This comment by GWB, as quoted by Woodward, is attracting some criticism:
Actually, I agree with Mr. Bush on this one. Asking what the long-term consequences of one’s actions figure to be is a sensible activity, with due deference to the difficulty of prediction. But asking how “history” (i.e., future historiographers) will treat it is both fairly futile — since it involves two nested predictions, one about the actual future and other other about the future of historiography — and beside the point.
What “history” almost surely won’t do is ask whether, on the information available to the decision-maker, the decision made was prudent or not. Yet that is the only sensible standard for a decision-maker to apply to himself: to act, in the moment, with the available information, as prudently as his or her human limitations, and the limitations of the insitutional surround, will allow.

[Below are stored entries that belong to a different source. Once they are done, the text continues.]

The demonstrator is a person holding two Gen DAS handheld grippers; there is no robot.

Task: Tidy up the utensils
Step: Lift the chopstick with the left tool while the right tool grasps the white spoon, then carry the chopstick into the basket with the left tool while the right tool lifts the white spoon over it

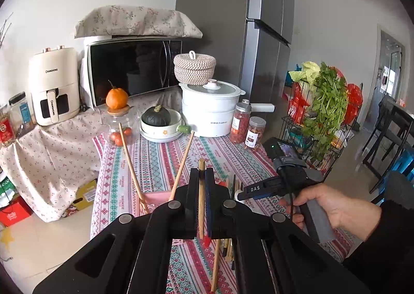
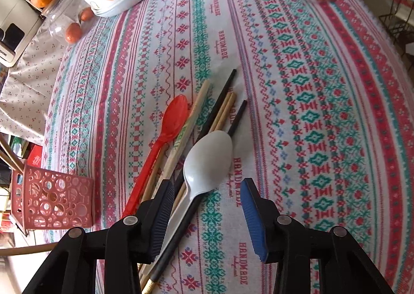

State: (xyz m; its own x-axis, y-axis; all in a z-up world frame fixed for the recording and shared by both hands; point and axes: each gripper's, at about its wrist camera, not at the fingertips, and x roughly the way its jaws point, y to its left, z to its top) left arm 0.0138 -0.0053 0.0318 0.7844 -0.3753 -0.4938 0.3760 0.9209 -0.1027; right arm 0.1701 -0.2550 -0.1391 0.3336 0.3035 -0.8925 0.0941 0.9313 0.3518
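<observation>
My left gripper (image 1: 202, 173) is shut on a pale wooden chopstick (image 1: 201, 203), held up above the table with its end poking past the fingertips. Below it stands a pink perforated holder (image 2: 54, 198), also visible as the pink holder (image 1: 157, 195), with two wooden chopsticks (image 1: 130, 162) leaning out of it. My right gripper (image 2: 207, 216) points down at the table, open, its blue pads either side of a white spoon (image 2: 208, 159) without touching it. A red spoon (image 2: 169, 128), black chopsticks (image 2: 222, 102) and more wooden chopsticks (image 2: 196, 110) lie in a loose pile under the white spoon.
The patterned tablecloth (image 2: 310, 113) has bare room to the right of the pile. At the back stand stacked bowls with a green squash (image 1: 156, 118), a glass jar (image 1: 117, 126), a white pot (image 1: 211, 110) and two snack jars (image 1: 254, 133). A hand (image 1: 333, 208) holds the right gripper.
</observation>
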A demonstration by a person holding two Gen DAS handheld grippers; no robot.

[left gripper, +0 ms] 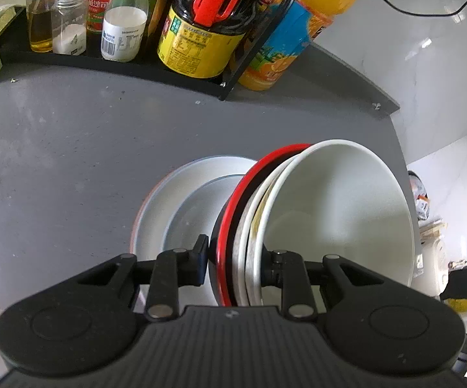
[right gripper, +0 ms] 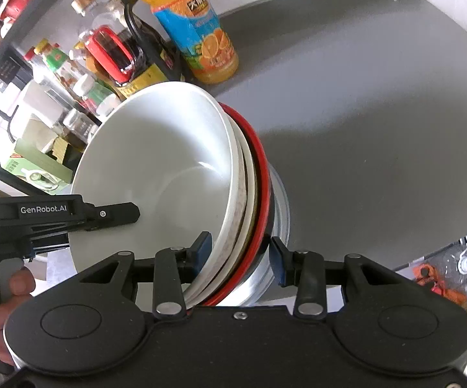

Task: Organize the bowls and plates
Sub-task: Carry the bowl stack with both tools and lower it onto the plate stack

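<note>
A tilted stack of nested bowls [left gripper: 336,213] hangs over the grey table, with a white bowl on the inside, further white rims behind it and a red-and-black bowl [left gripper: 233,200] outermost. My left gripper [left gripper: 236,263] is shut on the stack's rims. My right gripper [right gripper: 239,253] is clamped on the same stack [right gripper: 155,168] from another side, one pad inside the white bowl and the other against the black outer wall. One left finger [right gripper: 117,215] reaches into the white bowl. Beneath lie stacked plates [left gripper: 168,200], pale with a grey rim [right gripper: 281,213].
A black rack [left gripper: 130,63] along the back holds several bottles, among them a dark sauce bottle [left gripper: 197,38]. An orange juice bottle [right gripper: 201,32] stands beside it. The grey tabletop [left gripper: 55,161] stretches left, and its edge runs along the right. A hand [right gripper: 4,294] grips the left handle.
</note>
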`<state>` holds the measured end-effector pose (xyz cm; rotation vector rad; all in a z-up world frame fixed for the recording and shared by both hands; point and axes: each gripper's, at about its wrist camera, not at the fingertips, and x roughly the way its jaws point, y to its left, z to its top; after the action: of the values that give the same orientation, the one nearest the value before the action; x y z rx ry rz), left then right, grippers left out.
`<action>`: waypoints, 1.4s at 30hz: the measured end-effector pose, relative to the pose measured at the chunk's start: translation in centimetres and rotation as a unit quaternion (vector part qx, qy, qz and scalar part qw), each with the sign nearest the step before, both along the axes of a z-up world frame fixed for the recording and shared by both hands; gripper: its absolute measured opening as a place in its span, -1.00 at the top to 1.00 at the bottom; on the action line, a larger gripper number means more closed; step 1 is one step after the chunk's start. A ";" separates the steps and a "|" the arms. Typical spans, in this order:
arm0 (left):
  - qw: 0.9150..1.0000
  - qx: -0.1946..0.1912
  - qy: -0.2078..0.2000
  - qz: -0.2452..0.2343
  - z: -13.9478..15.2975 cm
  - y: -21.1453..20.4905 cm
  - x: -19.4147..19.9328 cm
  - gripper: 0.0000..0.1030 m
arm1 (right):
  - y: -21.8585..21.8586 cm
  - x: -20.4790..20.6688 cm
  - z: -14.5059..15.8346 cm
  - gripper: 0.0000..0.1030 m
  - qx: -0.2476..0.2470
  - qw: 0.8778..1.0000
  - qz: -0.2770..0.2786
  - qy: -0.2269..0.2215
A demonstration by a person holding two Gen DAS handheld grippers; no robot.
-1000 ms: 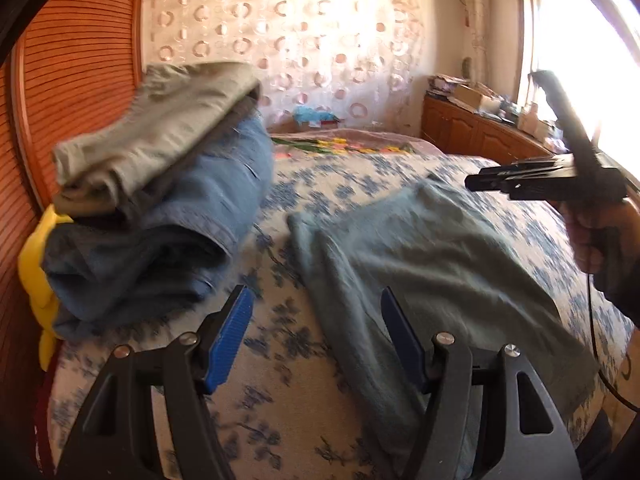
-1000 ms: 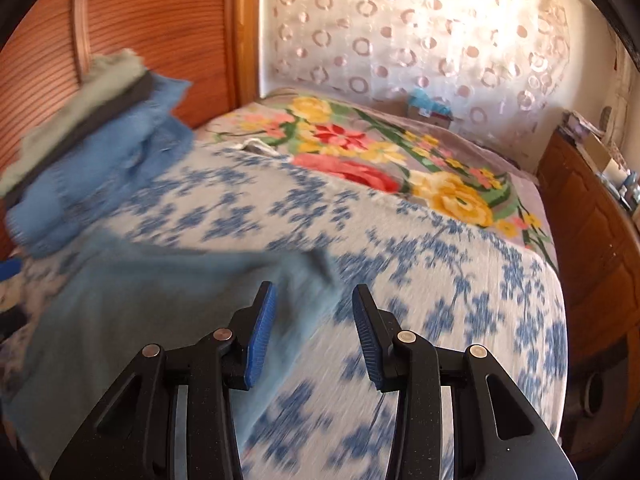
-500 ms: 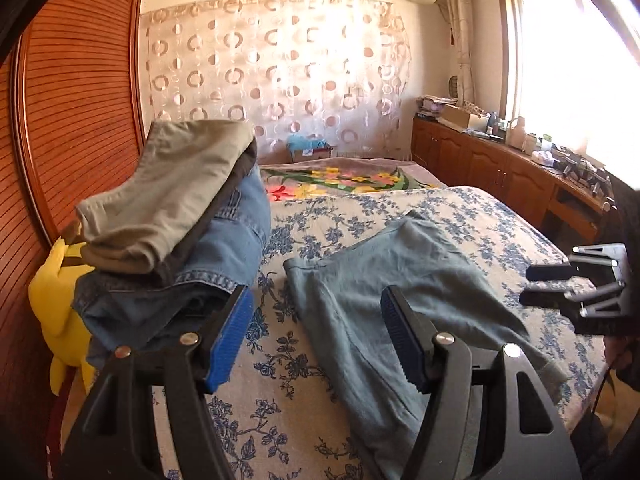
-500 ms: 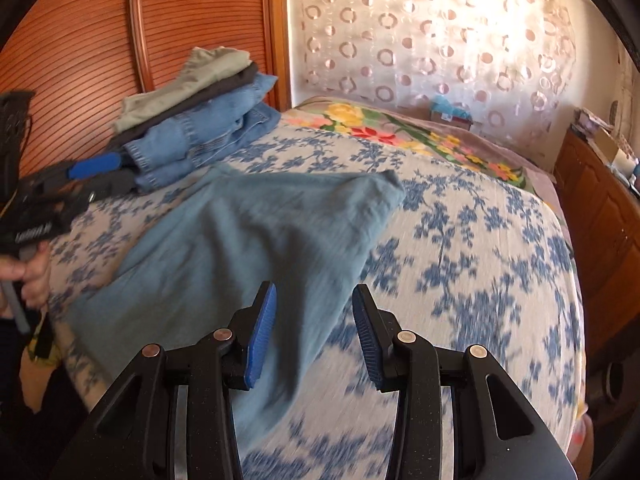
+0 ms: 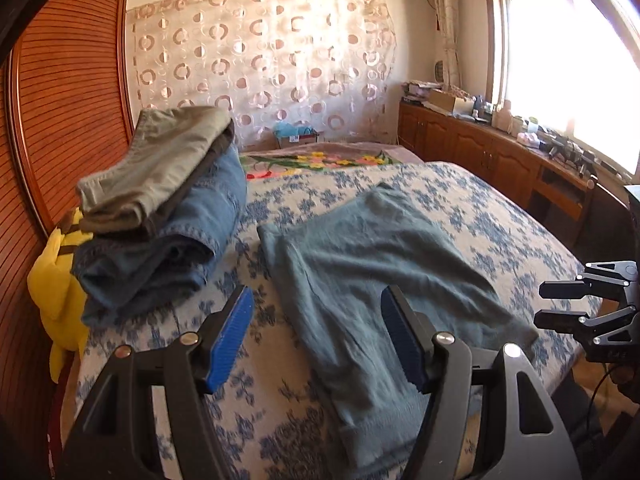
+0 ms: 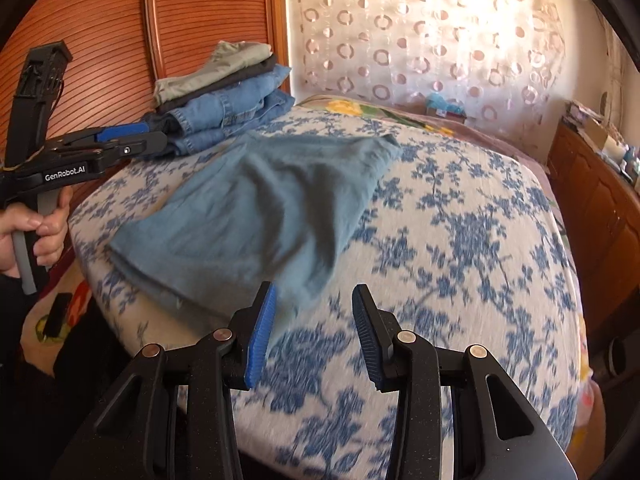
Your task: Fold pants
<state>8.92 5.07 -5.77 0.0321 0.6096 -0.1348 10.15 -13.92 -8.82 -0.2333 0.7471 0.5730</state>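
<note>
Grey-blue pants [image 5: 360,264] lie flat on the blue-flowered bedspread [image 5: 500,216], folded lengthwise; they also show in the right wrist view [image 6: 256,208]. My left gripper [image 5: 316,336] is open and empty, above the near end of the pants. My right gripper [image 6: 312,336] is open and empty, above the near bed edge beside the pants' corner. The right gripper also shows at the right edge of the left wrist view [image 5: 560,306]. The left gripper shows at the left of the right wrist view [image 6: 132,140].
A stack of folded jeans and khaki pants [image 5: 168,200] sits at the bed's left by the wooden headboard [image 5: 60,100]. A yellow soft toy [image 5: 60,292] hangs beside it. A wooden cabinet [image 5: 500,160] runs along the window wall.
Both grippers have pulled back from the pants toward the near bed edge. The right gripper has dropped lower in the left wrist view. The pants lie still.
</note>
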 end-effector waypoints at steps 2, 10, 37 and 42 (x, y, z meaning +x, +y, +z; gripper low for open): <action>1.000 -0.003 0.010 0.001 -0.6 0.0 -0.6 -0.29 | -0.2 -0.5 -0.4 0.23 0.004 1.000 -0.001 0.006; 0.999 -0.005 0.035 0.011 -2.4 0.6 -2.2 -0.29 | 0.6 -2.0 -1.5 0.24 0.006 1.000 0.010 0.016; 0.996 -0.046 0.074 -0.007 -4.6 0.6 -5.0 0.00 | -0.2 -3.7 -1.7 0.97 0.030 0.998 0.018 0.044; 0.995 -0.060 0.083 -0.019 -4.8 0.4 -5.1 0.27 | -0.6 -3.5 -0.8 0.79 0.044 0.999 0.004 0.031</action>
<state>3.82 5.45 -10.58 -0.0847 0.7655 -0.2134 6.61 -14.53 -9.59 -0.1375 0.7795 0.6207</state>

If GWB loses less sleep than his predecessors about “the judgment of history,” good for him.
Update Matt Yglesias pulls off a neat trick: commenting on Bush’s comment before Bush even made it. (And he brings up the Chou En-lai quote I meant to use but didn’t.) Matt then has some nice reflections on the relationship between unpredictability and the validity of consequentialist reasoning.
It’s surely true that the less predictable the results are, the greater the weight that should be given to the principles pursued and the means employed. But consequences must count for something. I just don’t want to confound a concern for consequences with obsessing about “the verdict of history.” The problem with the verdict of history is that the judge can often be bullied or bought.